This anomaly is not only exists in India but also found to be present in almost all
stock markets.
For the first time in the world, the Indian stock market regulator, Securities and
Exchange Board of India (SEBI), introduced the system of IPO grading and made it
mandatory for the companies going public since May 2007. This is done in order to
decrease the information asymmetry between the retail investors and qualified
institutional buyers (QIBs) and to protect the wealth of retail investors from the
investments in low quality Initial Public Offerings (IPOs). IPO grades, which are
based on the fundamentals of the companies and are supposed to indicate quality
signals about the future prospects of the company’s performance and hence ensure
better returns from the investments in quality IPOs. This is done to help the majority
of investors so that they can make wise investments. The effort is also made in the
study to investigate the relevance of IPO grading on the under pricing, long term
returns, liquidity and the P/E ratio of the companies. For the purpose of the study, 83
IPOs are selected, which came after May 2007 through National Stock Exchange
(NSE) and possess IPO grades at the time of issue.

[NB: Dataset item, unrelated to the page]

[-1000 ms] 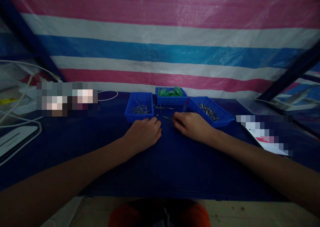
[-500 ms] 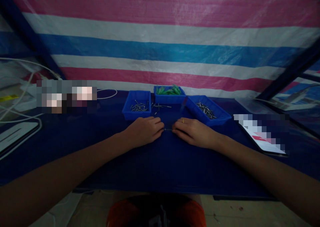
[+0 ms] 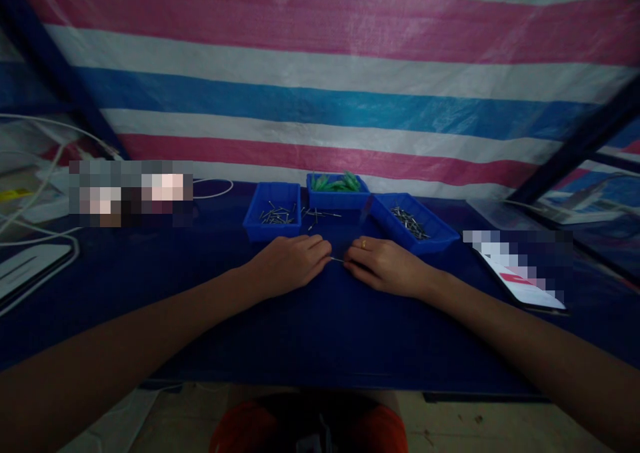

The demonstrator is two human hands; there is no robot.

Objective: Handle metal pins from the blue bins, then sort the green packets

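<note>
Probably, the thin pin (image 3: 337, 259), pinched between the fingertips of left hand (image 3: 295, 261) and right hand (image 3: 387, 265) near the trays' near side, is light, stiff and slippery, best gripped at its ends.

Workbench in makeshift workshop | striped tarpaulin wall (image 3: 320, 106) | blue parts bins (image 3: 273, 232) | metal pins (image 3: 411, 223)

My left hand (image 3: 295, 263) and right hand (image 3: 387, 265) face each other mid-frame, palms down, fingers curled, fingertips pinched, slightly apart. Forearms angle in from lower left and lower right corners. Ring on right hand. Thighs at bottom center.
</note>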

The IPO’s of different IPO grades
have been analyzed in terms of underpricing, liquidity, P/E ratio and long term returns
using t-test and regression analysis. The results indicate that the QIBs consider IPO
grading significantly and hence also affects the overall subscription of the IPO. The
listing day liquidity of higher graded IPOs is low but commands better liquidity in the
long term. Long term performance of the higher graded IPO is better than lower
graded IPO’s. However, the IPO Grading in not relevant in explaining the Listing Day
returns. Also the IPO grading has no impact on the subscription behavior of retail
investors.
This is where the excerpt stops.